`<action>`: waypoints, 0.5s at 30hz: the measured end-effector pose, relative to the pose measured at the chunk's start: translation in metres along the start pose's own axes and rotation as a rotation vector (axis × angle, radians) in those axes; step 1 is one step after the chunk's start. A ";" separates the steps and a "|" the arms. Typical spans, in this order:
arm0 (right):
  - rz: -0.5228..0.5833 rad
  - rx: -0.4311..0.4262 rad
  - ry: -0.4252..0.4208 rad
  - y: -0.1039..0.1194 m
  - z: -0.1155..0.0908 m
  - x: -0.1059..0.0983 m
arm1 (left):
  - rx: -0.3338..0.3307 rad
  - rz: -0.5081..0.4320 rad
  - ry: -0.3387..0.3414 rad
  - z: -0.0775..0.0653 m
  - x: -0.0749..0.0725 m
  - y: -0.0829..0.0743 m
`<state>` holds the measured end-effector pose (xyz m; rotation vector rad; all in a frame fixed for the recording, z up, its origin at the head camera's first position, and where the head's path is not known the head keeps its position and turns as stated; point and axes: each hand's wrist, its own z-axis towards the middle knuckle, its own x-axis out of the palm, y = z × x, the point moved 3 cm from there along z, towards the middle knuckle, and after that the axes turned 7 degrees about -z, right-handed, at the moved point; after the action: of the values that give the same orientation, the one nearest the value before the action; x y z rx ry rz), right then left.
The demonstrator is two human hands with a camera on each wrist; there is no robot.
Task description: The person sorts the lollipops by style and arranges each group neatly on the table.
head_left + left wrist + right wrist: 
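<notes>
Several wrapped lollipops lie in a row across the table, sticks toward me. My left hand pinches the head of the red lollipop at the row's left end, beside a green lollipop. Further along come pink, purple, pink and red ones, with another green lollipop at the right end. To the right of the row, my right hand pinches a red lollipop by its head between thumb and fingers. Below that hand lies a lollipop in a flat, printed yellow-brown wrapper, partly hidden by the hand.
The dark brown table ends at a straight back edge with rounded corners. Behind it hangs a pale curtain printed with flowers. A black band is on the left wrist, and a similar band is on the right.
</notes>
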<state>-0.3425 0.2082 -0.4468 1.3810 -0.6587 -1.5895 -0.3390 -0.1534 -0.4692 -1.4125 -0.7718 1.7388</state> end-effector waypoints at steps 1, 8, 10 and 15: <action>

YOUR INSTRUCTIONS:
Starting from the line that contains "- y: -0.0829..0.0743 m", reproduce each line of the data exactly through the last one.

PROBLEM SOLUTION:
  - y: -0.0829..0.0743 m
`<state>` holds the measured end-effector pose (xyz m; rotation vector rad; all in a frame fixed for the recording, z up, its origin at the head camera's first position, and where the head's path is not known the head keeps its position and turns as stated; point and axes: each hand's wrist, its own z-axis towards the middle knuckle, its own x-axis out of the palm, y = z × x, the point moved 3 cm from there along z, towards the middle knuckle, and after that the axes turned 7 degrees about -z, right-handed, at the moved point; after the action: of the values that give the same orientation, the one nearest the value before the action; x y z rx ry rz), right then left.
The demonstrator is two human hands with a camera on each wrist; there is no robot.
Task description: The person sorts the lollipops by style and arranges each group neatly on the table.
head_left + left wrist + right wrist: 
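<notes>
Several wrapped lollipops lie in a row across the table, sticks toward me. My left hand pinches the head of the red lollipop at the row's left end, beside a green lollipop. Further along come pink, purple, pink and red ones, with another green lollipop at the right end. To the right of the row, my right hand pinches a red lollipop by its head between thumb and fingers. Below that hand lies a lollipop in a flat, printed yellow-brown wrapper, partly hidden by the hand.
The dark brown table ends at a straight back edge with rounded corners. Behind it hangs a pale curtain printed with flowers. A black band is on the left wrist, and a similar band is on the right.
</notes>
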<state>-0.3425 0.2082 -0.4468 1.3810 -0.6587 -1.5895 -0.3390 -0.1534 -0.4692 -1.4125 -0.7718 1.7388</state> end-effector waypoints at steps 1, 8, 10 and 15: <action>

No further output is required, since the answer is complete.